The population of Northern France was confronted by two pressing problems: the proper burial of the hundreds of thousands of soldiers of all sides who had died in the fighting and the clearing up of the wreckage. Then, and only then, could they begin to rebuild their devastated region. The first of these vital tasks was to provide a reliable supply of drinking water because almost all of the region's wells had been destroyed or spoiled and its natural springs disrupted. Temporary shelters also had to be built, either in wood recovered from the ruins or with materials provided by the armies. And then there was the question of the refugees who had fled the region during the war. The authorities began to organize their return in 1919, a process which would take a number of years.

Operations to clean up the battlefields took five years. Barbed wire entanglements and many other sorts of military obstacles had to be taken down and unexploded bombs defused and removed. For the department of Pas-de-Calais alone 178,000 hectares had to be cleared of military waste before the ground could be levelled off and the rubble dealt with. The size of the task was particularly daunting in the "red zone", a wasteland of 26,409 hectares spread over forty-six districts in the department of Pas-de-Calais.

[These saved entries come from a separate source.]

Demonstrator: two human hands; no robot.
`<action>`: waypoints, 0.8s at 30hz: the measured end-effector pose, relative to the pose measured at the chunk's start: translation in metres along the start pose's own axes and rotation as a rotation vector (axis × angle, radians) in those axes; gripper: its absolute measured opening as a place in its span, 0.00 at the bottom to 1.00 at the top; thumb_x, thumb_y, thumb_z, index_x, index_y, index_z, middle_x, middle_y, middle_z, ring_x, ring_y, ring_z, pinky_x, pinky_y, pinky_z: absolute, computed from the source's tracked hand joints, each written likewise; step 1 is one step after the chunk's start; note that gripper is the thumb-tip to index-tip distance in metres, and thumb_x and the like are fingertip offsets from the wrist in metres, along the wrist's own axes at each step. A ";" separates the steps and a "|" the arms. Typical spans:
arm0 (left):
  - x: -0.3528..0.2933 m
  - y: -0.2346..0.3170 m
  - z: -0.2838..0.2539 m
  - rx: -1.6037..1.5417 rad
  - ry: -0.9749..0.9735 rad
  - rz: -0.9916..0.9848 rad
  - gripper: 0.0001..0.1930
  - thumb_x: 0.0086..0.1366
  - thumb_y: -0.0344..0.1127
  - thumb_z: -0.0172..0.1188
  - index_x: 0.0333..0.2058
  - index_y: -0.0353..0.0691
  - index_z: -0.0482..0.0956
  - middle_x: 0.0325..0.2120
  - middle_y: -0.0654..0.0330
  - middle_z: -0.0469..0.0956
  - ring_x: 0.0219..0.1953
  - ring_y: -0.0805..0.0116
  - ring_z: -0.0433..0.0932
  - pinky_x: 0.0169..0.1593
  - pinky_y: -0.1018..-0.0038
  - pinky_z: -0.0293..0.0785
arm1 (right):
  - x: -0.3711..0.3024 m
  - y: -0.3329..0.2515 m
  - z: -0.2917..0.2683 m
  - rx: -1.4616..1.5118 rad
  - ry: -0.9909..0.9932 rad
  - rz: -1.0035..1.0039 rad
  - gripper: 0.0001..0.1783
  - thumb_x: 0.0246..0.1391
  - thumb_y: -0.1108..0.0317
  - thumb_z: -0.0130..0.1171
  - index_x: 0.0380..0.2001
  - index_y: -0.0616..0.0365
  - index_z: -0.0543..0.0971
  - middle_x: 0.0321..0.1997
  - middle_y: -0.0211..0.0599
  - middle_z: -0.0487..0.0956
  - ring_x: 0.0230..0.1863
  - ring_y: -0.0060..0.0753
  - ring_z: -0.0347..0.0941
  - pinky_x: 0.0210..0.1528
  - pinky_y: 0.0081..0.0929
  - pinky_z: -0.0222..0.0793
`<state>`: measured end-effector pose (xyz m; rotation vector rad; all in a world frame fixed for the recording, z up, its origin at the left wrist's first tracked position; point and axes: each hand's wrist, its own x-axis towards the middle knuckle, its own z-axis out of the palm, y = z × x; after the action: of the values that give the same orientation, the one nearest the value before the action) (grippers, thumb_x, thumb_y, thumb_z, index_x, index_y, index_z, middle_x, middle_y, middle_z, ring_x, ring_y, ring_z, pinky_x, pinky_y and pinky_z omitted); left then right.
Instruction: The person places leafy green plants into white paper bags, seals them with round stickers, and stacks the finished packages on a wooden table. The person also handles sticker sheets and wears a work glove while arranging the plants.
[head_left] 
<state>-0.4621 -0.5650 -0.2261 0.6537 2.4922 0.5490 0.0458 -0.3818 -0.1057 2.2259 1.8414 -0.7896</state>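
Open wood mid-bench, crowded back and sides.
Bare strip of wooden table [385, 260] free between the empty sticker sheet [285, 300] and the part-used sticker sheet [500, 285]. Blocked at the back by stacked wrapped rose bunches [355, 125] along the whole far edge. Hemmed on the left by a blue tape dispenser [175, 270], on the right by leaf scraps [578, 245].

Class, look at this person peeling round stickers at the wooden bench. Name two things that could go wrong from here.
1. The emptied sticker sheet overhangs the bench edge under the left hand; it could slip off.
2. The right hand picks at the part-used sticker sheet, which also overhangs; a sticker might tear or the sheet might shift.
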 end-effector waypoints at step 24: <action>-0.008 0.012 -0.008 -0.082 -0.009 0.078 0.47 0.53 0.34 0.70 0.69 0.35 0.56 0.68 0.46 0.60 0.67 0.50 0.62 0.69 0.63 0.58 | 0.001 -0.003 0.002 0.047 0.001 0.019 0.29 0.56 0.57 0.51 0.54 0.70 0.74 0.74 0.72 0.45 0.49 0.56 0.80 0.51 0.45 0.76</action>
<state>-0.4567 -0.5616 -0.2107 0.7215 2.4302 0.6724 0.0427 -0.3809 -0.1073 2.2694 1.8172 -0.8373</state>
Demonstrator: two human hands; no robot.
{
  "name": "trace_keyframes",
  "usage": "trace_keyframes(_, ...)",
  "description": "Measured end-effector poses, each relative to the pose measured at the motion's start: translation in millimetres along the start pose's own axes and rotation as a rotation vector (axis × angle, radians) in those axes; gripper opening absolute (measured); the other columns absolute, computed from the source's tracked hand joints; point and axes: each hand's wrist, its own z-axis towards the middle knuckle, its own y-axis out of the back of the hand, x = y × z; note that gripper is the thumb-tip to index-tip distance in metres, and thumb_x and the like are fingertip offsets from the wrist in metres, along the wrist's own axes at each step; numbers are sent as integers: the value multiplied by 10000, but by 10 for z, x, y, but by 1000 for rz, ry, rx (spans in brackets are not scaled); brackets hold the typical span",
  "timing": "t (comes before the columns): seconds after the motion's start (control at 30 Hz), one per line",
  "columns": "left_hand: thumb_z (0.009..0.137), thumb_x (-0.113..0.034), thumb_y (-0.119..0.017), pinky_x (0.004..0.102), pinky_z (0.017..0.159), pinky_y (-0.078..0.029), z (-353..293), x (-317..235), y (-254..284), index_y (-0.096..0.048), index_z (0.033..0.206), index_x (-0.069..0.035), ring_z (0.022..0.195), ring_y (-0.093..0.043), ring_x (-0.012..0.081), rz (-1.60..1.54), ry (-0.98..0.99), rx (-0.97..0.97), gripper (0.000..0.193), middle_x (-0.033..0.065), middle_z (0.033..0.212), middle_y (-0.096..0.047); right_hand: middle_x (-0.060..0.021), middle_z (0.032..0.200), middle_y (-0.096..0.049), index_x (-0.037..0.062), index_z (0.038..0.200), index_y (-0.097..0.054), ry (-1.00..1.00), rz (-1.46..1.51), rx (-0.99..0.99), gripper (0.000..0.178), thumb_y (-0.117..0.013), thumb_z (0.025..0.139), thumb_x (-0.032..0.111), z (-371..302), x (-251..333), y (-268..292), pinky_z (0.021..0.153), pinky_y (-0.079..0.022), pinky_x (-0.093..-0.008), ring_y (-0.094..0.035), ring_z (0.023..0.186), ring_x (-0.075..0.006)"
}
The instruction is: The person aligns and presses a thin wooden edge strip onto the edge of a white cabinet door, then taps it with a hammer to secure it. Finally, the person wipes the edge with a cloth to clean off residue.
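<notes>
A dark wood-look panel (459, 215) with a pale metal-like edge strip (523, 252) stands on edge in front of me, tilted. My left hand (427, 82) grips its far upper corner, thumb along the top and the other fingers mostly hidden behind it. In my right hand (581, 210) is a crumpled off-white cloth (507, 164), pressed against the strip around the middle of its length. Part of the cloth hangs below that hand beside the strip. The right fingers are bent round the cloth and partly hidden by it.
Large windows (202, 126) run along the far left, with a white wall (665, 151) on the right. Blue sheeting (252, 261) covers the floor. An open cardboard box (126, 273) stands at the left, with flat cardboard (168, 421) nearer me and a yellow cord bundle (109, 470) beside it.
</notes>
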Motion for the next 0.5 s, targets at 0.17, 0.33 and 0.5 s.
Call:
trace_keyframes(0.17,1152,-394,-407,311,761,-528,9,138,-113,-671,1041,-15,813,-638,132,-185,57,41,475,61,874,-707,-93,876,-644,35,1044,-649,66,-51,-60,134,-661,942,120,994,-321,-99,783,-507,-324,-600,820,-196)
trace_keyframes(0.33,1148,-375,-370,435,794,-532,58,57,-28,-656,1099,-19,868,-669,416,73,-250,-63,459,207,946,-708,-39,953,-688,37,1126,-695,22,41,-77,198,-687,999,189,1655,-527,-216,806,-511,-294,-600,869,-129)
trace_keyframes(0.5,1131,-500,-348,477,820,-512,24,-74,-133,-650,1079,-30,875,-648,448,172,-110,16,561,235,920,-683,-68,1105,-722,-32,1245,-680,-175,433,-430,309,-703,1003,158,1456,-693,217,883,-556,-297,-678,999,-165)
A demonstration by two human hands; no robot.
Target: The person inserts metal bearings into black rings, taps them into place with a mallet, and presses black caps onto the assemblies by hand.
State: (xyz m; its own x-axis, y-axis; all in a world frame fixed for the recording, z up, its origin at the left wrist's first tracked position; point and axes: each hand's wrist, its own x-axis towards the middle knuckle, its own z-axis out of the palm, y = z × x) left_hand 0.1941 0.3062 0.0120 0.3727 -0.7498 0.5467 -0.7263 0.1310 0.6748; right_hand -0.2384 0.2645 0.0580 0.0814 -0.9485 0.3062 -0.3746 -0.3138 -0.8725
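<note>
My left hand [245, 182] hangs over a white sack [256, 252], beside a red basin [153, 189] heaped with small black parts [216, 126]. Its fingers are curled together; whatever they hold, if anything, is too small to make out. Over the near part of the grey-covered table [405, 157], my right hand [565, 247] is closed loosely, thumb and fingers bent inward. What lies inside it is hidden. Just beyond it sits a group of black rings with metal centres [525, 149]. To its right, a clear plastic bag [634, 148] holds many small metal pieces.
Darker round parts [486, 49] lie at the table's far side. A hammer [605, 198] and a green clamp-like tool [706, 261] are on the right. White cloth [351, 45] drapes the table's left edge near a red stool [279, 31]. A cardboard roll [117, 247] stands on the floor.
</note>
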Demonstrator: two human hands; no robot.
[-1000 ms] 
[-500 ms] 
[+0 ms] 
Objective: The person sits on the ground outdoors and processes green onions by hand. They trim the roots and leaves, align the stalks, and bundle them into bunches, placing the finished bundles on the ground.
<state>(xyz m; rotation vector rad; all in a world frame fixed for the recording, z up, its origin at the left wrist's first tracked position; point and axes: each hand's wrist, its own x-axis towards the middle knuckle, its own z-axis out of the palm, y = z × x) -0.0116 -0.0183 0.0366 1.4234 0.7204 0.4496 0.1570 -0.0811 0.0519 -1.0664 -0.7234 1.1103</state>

The law of 17 April 1919 ruled that the French state was responsible for the repair of the damage caused by the war. Thenceforth it agreed to purchase any land in the red zone which had been written off, that is to say the cost of rehabilitating it being greater than its market worth. It also fell to the French state to reinstate the land registry and re-establish property boundaries. An official body, drawing on the work of district committees, was set up in Arras in March 1919 to manage the redivision of the affected land. Most of the devastated districts voted for real estate to be restored to its former boundaries despite the French authorities favouring a logical reorganization of the land. Work to measure the land and mark out property boundaries was completed, for the most part, by 1923. Although the financial, administrative and technical aid provided by the French authorities was considerable, the restoration of agricultural land would never have been completed as quickly as it was (it took about ten years) without the work put in by the farmers themselves.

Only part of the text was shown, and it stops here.